### Task statement
Return the entire listing exactly, leaving nothing out.

##########

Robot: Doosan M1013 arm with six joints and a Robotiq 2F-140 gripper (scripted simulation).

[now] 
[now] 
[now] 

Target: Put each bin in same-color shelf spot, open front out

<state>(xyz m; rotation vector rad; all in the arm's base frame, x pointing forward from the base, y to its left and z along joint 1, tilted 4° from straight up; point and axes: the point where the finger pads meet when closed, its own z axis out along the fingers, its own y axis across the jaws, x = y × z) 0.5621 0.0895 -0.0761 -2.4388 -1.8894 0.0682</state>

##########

### Worked solution
Robot: Doosan M1013 arm with six joints and a Robotiq 2F-140 gripper (scripted simulation).

[now] 
[now] 
[now] 

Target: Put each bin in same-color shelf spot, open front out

<state>(xyz m; rotation vector rad; all in the arm's base frame, x pointing forward from the base, y to its left and z along joint 1, tilted 4° from straight up; point and axes: the point where the finger pads meet when closed, its own z axis out along the fingers, its own y axis across the jaws, x = y × z) 0.5621 0.0895 -0.0761 -2.4388 -1.8894 0.0682</state>

No more is needed for this answer.